Pictures taken decades apart show how community forestry has restored Nepal’s midhill vegetation
The Himalaya in Nepal is the most-densely populated mountain region on earth. Its landscape is closely linked to land use patterns, especially forest tenure. When forests are nationalised and traditional community-management systems destroyed, they disappear. Handing management back to communities revive them.
PHOTOS SPEAK: Before and after photographs can give us a glimpse of the passage of time. The most dramatic pictures are those of the resurgence of forests in Jiri in Sindhupalchok in just 25 years because of community forestry.
The changes are starkly visible and the best way to tell the story is through before and after pictures, as Fritz Berger and colleagues have done in their new book, Changing Landscape in the Highlands of Nepal, Sikkim-India, and Pakistan: A Photo Journey. Nepal’s midhills forests vanished after the Private Forest Nationalisation Act was promulgated in 1957. It took a full 40 years for the canopy cover to be restored after a corrective legislation leased the degraded commons back to communities. “The photographs demonstrate that the forest landscape of Nepal has improved since the forest land tenure process started in the 1990s,” Berger says in the introduction to his book.
But the pictures also show the deforestation that follows the building of new roads, when pastures turn into farms, and new urban centres spread and put pressure on surrounding forests. The effect of out-migration can also be seen in pictures of Manang taken in 1973 and today: the millet fields are fallow because there is no one to work them. While the forests in Nepal and Sikkim are coming back, in Pakistan they are depleting.

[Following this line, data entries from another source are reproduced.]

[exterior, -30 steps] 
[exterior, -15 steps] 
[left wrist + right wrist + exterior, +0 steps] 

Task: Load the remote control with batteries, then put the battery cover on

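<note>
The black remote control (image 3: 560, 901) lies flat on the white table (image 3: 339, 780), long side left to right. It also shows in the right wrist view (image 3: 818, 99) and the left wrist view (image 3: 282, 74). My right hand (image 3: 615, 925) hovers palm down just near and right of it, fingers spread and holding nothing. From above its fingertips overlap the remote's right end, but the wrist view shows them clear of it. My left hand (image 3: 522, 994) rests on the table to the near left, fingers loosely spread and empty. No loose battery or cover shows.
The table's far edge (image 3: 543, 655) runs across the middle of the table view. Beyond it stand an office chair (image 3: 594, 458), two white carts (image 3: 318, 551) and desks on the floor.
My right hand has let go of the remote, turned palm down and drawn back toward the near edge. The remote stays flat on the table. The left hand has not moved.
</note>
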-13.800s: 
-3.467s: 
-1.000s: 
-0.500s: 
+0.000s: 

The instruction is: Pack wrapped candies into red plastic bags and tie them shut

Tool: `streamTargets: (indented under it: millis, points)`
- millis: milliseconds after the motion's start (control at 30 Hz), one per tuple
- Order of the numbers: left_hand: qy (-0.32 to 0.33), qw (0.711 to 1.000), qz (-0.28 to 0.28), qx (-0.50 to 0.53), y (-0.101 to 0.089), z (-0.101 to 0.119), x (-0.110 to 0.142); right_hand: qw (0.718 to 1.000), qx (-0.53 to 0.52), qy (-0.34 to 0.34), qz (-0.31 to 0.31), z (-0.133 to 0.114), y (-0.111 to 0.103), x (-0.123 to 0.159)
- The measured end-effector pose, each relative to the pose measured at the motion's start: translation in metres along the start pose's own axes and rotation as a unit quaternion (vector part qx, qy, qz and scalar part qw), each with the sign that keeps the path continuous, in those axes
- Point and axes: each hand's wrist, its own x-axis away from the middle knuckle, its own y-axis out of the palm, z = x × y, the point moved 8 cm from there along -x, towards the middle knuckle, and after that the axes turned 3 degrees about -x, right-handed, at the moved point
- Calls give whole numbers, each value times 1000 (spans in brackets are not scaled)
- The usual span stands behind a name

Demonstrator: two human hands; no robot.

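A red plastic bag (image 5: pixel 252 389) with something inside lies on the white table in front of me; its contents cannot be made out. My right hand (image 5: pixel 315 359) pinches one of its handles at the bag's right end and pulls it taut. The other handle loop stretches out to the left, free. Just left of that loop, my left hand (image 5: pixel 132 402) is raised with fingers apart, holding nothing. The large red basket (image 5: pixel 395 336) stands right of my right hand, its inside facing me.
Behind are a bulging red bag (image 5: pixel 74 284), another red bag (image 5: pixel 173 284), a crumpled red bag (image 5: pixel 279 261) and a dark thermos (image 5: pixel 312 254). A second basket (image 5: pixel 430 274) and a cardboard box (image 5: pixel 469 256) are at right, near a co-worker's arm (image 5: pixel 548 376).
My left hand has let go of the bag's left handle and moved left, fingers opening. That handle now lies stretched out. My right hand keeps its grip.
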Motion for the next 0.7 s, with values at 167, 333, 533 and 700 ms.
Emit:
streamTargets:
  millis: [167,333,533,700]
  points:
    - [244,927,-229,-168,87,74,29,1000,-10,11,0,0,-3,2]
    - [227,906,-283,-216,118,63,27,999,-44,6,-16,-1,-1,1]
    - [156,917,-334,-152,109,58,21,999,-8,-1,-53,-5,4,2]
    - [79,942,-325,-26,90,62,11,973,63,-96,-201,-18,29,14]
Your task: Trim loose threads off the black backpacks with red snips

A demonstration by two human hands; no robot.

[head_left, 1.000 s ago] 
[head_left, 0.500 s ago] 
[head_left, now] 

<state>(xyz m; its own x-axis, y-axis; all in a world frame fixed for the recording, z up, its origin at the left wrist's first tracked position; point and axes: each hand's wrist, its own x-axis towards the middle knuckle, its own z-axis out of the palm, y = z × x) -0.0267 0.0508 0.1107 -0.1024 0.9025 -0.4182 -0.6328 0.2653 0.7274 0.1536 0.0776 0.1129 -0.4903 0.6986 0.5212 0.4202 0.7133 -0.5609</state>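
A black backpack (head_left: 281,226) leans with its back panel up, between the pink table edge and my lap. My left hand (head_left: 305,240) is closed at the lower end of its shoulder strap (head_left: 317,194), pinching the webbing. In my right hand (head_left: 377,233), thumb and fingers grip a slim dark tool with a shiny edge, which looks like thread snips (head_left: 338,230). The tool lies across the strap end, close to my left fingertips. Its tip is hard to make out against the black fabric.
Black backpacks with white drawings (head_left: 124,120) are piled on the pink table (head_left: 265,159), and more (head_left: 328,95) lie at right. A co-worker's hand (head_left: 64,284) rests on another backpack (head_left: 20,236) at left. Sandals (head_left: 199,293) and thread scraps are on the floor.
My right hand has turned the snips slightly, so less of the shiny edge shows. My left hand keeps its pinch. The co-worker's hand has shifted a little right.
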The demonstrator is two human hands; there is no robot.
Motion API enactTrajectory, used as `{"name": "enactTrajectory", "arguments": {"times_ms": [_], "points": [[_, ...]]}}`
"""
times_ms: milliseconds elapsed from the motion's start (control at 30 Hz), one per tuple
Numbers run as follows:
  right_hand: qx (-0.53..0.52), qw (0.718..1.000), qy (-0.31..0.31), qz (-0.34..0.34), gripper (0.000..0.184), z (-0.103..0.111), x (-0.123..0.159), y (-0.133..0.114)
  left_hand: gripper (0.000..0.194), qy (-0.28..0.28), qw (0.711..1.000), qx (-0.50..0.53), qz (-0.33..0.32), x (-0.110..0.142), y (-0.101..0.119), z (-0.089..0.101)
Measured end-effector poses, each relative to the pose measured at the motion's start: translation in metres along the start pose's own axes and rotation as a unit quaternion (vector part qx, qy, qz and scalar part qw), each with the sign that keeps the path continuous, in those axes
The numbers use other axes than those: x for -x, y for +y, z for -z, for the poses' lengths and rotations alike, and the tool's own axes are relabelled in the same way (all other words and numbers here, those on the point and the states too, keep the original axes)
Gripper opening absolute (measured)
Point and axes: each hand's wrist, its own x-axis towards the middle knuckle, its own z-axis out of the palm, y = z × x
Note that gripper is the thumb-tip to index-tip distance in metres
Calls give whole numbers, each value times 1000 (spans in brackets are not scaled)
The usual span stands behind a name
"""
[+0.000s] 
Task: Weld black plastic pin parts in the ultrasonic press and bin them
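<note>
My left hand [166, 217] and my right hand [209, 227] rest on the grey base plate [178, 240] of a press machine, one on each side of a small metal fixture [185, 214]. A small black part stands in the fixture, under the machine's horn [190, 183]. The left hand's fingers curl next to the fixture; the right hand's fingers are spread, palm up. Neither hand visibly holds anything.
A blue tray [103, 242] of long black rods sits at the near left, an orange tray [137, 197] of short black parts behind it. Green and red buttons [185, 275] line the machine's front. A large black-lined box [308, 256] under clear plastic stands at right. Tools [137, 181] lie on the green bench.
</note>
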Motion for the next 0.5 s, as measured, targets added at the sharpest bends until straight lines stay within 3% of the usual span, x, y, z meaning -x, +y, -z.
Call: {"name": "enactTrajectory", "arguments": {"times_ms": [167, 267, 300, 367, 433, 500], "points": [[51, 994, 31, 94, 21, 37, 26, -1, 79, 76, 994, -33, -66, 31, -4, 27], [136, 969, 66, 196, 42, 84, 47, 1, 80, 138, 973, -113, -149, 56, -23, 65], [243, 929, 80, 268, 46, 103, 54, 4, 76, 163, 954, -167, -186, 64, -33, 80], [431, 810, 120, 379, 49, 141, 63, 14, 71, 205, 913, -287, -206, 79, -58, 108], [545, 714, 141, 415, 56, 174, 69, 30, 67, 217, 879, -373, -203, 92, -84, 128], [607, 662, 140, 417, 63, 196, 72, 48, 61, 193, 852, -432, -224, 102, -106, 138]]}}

Changing Landscape in the Highlands of Nepal, Sikkim-India, and Pakistan:
A Photo Journey
Bharat Pokhrel, Fritz Berger, Anupama Mahat Bidari, Robin Niraula
Helvetas Swiss Intercooperation Nepal
Hardcover 86 pages
‘Photos speak’ is the conclusion of the authors and the most dramatic pictures are those of the resurgence of forests in Jiri in just 25 years. For the authors, this is a lesson: ‘One thing we can learn is that policy matters and so do institutions and their governance.’